REQUIREMENT:
From first line to last, copy the material below exactly.

DATA BLOCK:
====================

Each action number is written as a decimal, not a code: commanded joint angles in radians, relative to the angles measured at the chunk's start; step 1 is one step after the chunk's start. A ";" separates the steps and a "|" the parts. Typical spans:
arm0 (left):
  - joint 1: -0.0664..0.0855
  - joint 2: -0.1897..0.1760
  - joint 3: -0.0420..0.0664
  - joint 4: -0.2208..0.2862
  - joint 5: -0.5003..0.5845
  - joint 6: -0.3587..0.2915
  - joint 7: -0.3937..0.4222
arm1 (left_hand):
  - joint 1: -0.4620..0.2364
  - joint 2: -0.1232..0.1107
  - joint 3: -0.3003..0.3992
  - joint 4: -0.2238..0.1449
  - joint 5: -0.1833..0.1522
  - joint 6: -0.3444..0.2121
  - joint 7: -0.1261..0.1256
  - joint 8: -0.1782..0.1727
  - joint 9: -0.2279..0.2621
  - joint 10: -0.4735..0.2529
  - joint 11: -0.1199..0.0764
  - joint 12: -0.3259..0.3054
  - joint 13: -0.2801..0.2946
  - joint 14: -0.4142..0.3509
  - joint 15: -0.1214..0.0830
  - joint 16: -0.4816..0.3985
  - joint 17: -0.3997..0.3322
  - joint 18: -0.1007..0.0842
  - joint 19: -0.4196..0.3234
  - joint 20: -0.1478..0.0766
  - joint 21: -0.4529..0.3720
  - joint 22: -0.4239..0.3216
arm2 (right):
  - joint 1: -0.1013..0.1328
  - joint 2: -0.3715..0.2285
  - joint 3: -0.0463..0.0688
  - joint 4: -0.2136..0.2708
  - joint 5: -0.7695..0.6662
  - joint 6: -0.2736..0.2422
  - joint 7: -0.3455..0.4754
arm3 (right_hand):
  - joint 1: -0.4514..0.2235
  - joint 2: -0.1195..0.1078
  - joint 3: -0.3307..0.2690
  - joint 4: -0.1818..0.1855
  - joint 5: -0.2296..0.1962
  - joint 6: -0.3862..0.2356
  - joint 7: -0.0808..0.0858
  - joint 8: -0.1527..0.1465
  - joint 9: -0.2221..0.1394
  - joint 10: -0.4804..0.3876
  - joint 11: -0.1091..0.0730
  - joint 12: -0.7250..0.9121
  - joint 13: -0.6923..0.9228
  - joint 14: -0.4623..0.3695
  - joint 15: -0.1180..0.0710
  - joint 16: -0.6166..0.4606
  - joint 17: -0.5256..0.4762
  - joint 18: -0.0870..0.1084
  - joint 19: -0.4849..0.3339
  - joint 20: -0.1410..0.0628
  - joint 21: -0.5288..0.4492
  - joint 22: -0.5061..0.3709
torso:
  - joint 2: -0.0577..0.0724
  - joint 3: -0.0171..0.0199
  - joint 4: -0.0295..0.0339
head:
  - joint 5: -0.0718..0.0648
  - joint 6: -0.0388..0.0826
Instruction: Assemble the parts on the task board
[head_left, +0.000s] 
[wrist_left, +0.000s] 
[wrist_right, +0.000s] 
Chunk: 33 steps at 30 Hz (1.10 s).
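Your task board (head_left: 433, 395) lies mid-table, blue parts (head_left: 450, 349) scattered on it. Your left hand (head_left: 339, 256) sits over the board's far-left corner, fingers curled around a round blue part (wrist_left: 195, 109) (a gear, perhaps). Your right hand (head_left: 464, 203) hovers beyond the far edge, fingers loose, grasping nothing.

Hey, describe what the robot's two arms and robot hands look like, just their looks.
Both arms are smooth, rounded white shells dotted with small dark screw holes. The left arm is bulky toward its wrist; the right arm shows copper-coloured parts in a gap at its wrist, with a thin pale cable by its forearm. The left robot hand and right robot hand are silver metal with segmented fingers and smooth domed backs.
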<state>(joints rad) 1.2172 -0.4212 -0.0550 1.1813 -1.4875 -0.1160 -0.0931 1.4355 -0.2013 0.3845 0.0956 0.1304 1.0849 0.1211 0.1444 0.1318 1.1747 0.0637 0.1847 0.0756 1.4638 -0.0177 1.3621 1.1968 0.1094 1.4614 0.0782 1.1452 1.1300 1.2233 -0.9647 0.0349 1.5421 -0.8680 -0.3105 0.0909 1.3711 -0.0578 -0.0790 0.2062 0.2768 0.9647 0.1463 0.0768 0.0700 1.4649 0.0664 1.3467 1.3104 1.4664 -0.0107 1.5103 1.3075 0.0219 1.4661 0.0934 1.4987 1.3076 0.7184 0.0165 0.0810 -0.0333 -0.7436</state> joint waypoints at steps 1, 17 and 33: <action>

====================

EXERCISE ANSWER:
Each action number is written as a decimal, not a code: commanded joint angles in radians, relative to the angles measured at the chunk's start; step 1 is one step after the chunk's start. A ";" separates the steps and a "|" the parts. Typical spans:
arm0 (left):
  - joint 1: -0.0664..0.0855
  - joint 2: -0.1897..0.1760
  - joint 3: -0.0420..0.0664
  - joint 4: -0.2208..0.2862
  - joint 5: -0.5003..0.5845
  - joint 6: -0.3587..0.2915
  - joint 7: -0.3937..0.4222
arm1 (left_hand):
  - joint 1: -0.4620..0.2364
  - joint 2: -0.1232..0.1107
  - joint 3: -0.3003..0.3992
  - joint 4: -0.2238..0.1449
  - joint 5: -0.1833..0.1522
  - joint 6: -0.3444..0.2121
  - joint 7: -0.1261..0.1256
  - joint 8: -0.1782..0.1727
  - joint 9: -0.2279..0.2621
  - joint 10: -0.4735..0.2529
  - joint 11: -0.1199..0.0764
  - joint 12: -0.3259..0.3054
  - joint 13: -0.2801..0.2946
  - joint 14: -0.4142..0.3509
  - joint 15: -0.1214..0.0830
  - joint 16: -0.4816..0.3985
  - joint 17: -0.3997..0.3322
  - joint 18: -0.1007..0.0842
  - joint 19: -0.4196..0.3234
  - joint 20: -0.1478..0.0766
  - joint 21: -0.4529..0.3720
  - joint 22: -0.4239..0.3216
arm2 (right):
  - joint 1: -0.1013..0.1328
  - joint 2: -0.3715..0.2285
  - joint 3: -0.0463..0.0688
  - joint 4: -0.2136..0.2708
  - joint 5: -0.7695..0.6662
  - joint 6: -0.2736..0.2422
  - joint 7: -0.3455..0.4754
arm3 (right_hand):
  - joint 1: -0.4514..0.2235
  - joint 2: -0.1195..0.1078
  - joint 3: -0.3307..0.2690
  - joint 4: -0.1818..0.1855
  - joint 5: -0.2296..0.1962
  - joint 6: -0.3862..0.2356
  - joint 7: -0.0808..0.0858
  - joint 8: -0.1527..0.1465
  - joint 9: -0.2221..0.1394
  - joint 10: -0.4804..0.3876
  - joint 11: -0.1091..0.0730
  - joint 12: -0.7250..0.9121
  - joint 13: -0.6923..0.9228
  - joint 14: -0.4623..0.3695
  - joint 15: -0.1180..0.0710
  - joint 16: -0.6166..0.4606
  - joint 17: -0.5256..0.4762
  - joint 18: -0.0870..0.1084
  - joint 19: -0.4849..0.3339
  - joint 20: -0.1410..0.0628
  - joint 21: -0.5288..0.4492
  - joint 22: -0.5061..0.3709
torso:
  - joint 2: -0.0577..0.0724
  - joint 3: -0.0171..0.0199
  - joint 4: -0.0295..0.0339
head:
  - joint 5: -0.0718..0.0648
  - joint 6: -0.0388..0.0826
Instruction: Assemble the parts on the task board
[head_left, +0.000s] 
[wrist_left, +0.000s] 
[wrist_right, +0.000s] 
Chunk: 33 steps at 30 Hz (1.10 s).
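Your task board (head_left: 433, 395) lies mid-table, blue parts (head_left: 450, 349) scattered on it. Your left hand (head_left: 339, 256) sits over the board's far-left corner, fingers curled around a round blue part (wrist_left: 195, 109) (a gear, perhaps). Your right hand (head_left: 464, 203) hovers beyond the far edge, fingers loose, grasping nothing.

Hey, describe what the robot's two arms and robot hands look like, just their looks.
Both arms are smooth, rounded white shells dotted with small dark screw holes. The left arm is bulky toward its wrist; the right arm shows copper-coloured parts in a gap at its wrist, with a thin pale cable by its forearm. The left robot hand and right robot hand are silver metal with segmented fingers and smooth domed backs.
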<state>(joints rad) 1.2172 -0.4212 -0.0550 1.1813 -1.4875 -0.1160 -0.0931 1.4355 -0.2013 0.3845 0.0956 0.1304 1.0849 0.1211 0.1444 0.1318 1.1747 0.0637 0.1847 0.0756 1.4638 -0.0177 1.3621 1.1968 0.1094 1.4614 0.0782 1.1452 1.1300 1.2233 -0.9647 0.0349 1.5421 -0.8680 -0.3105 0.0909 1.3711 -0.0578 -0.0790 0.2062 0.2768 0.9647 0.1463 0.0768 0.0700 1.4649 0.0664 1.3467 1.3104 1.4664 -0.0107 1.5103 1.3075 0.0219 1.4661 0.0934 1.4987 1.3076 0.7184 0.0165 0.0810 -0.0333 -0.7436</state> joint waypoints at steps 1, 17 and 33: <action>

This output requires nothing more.